< BACK TO TO THE MAGIC OF SQL SCRIPTS SERIES LIST
Challenge:
How do you deal with nodes response times across multiple worldwide sites?
OK, I know, I know... NPM platform does give you a way of overriding global thresholds per node through "Edit Node" properties.
However, think about this:
- what if you have a lot of devices worldwide? 100s and 1000s of them?
- how do you keep track of 100s and 1000s of overrides that you have set in the past?
- what sort of overhead it creates to manage these overrides on a global scale?
- what if you need to reduce/increase latency threshold for all devices at the particulate location only?
- how do you sleep at night knowing that there might be a device (or two...) which was incorrectly overridden (not by you of course) with much higher latency and you potentially have issues without even knowing about it?

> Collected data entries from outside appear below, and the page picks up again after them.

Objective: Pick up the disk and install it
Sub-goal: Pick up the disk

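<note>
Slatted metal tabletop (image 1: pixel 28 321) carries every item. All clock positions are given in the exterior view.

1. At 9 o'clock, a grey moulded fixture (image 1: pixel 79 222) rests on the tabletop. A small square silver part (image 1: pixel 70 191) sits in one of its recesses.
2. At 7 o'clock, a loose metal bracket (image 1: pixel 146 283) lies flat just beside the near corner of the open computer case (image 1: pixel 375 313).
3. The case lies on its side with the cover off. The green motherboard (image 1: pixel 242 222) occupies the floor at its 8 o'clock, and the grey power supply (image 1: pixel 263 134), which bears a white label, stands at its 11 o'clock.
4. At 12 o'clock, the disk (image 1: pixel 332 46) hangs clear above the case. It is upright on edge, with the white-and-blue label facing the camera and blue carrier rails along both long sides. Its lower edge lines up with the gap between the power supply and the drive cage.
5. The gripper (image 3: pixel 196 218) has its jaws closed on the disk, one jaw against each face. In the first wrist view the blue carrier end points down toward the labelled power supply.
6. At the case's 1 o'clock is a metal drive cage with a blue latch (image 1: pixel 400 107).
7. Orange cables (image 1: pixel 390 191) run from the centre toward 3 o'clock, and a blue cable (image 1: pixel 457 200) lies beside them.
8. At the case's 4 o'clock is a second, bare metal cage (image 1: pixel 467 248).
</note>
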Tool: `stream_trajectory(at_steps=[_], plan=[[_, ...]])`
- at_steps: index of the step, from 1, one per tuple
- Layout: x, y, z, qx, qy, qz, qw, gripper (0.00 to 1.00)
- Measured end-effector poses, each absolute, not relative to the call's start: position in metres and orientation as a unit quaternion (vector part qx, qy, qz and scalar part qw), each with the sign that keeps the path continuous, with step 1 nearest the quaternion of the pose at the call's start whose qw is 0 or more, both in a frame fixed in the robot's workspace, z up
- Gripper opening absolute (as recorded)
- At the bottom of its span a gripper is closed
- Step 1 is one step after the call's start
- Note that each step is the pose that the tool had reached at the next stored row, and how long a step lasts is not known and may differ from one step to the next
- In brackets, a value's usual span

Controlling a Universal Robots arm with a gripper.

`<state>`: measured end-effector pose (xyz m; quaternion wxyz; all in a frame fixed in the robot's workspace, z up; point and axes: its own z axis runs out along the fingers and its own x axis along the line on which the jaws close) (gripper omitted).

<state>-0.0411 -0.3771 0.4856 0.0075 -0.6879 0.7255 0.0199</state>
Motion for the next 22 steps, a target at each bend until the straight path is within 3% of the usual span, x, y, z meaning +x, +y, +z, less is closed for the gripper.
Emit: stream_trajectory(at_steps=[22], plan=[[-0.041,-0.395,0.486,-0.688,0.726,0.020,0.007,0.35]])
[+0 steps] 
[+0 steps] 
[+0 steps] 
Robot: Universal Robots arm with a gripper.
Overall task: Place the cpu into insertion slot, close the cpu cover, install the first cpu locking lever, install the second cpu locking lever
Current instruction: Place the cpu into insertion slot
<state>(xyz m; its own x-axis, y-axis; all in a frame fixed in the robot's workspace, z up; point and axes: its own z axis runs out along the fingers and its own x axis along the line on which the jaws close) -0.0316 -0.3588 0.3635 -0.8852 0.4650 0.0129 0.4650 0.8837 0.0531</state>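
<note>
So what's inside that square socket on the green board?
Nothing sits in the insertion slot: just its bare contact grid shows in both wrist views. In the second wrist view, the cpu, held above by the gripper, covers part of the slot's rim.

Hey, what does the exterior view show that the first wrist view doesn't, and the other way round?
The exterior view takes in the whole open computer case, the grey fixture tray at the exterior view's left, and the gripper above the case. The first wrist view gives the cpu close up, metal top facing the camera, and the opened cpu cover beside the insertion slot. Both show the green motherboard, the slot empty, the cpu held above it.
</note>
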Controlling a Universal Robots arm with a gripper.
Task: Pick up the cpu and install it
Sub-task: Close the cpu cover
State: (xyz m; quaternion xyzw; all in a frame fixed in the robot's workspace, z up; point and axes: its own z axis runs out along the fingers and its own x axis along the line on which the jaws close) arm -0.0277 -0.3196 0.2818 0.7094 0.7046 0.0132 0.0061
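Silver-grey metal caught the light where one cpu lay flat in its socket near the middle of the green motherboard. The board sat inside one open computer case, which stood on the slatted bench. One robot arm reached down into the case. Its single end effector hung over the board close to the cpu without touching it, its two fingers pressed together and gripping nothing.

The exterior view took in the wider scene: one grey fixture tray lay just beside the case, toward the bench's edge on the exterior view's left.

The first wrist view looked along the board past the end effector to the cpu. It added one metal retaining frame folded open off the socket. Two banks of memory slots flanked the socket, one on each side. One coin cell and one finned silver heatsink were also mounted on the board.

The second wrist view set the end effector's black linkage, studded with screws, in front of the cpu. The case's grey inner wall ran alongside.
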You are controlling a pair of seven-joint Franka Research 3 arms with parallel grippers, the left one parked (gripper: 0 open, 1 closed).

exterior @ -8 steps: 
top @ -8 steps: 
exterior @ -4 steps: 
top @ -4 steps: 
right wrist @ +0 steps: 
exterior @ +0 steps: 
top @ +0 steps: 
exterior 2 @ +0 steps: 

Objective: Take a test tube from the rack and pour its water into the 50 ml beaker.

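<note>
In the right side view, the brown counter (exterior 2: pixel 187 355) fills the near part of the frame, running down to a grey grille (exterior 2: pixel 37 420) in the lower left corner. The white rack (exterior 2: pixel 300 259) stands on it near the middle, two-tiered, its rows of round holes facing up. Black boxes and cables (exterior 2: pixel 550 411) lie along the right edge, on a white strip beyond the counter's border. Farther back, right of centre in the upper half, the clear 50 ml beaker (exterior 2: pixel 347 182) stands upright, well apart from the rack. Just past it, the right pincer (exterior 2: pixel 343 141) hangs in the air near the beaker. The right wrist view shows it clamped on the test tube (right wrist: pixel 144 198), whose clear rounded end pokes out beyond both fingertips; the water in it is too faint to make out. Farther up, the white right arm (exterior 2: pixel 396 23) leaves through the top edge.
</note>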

- if for any reason you had a massive latency spike and upon the next poll it has settled - your average is still going to be skewed anyway. By default most of the alerts and resources are based on this average. So, you might be getting some false-positives.
Solution:
We will create a table in auxiliary database which will hold information about Latency Offsets for each site. Then we will use this table to calculate Latency for each device based on location that this device was assigned to. Keep in mind that this is exactly the same custom property which we have used in the Automatic Nodes Placement on the Worldmap solution previously. So, with just a few clicks (setting SiteID custom property) you can eventually control not only your nodes on map but also your response time worldwide - two rabbits with one shot. What is really beautiful about all this is that all your latency offset values and thresholds are stored centrally, in one table.
End result:
Here is the only thing which is needed to be done by Engineering Team - set Site ID custom property. That's it:
Here is what you will get:
Main resource for your Summary NOC page:
If everything is OK - it will show nothing
However, as long as there are some issue - they will show up here:
Bonus
Few additional informational resources for the nodes's summary page so that you always have these location details on hand when you land on any node:
Step-By-Step:
(1)
Create few tables in auxiliary database
* Please consult DBA for advise on column types and any other constraints. I am not DBA and I have done this to the best of my knowledge. This will need to be improved later. For now - it works as it is
(2)
Populate tables with your site details
SITES TABLE
LATENCY OFFSET TABLE
* Notice that LocationID will be joining link between these two tables.
(3)
Here is a golden SQL for your reporting - remember to change database name
SELECT
Nodes.NodeID
,'Warning.gif' AS 'ICON-STAT'
,Nodes.Caption AS 'NODE' --/Orion/View.aspx?View=NodeDetails&NetObject=N:${NodeID}
,Nodes.IP_Address AS 'IP' --/Orion/View.aspx?View=NodeDetails&NetObject=N:${NodeID}
,CONVERT(NVARCHAR(50), r1.AvgResponseTime) + ' ms' AS 'PING'
,CONVERT(NVARCHAR(50), r1.PercentLoss) + ' %' AS 'LOSS'
FROM Solarwinds.dbo.Nodes
---------------------------------------------
--join global thresholds
INNER JOIN Solarwinds.dbo.NodesThresholds nt_resp WITH (NOLOCK) ON (Nodes.NodeID = nt_resp.InstanceId AND nt_resp.Name = 'Nodes.Stats.ResponseTime')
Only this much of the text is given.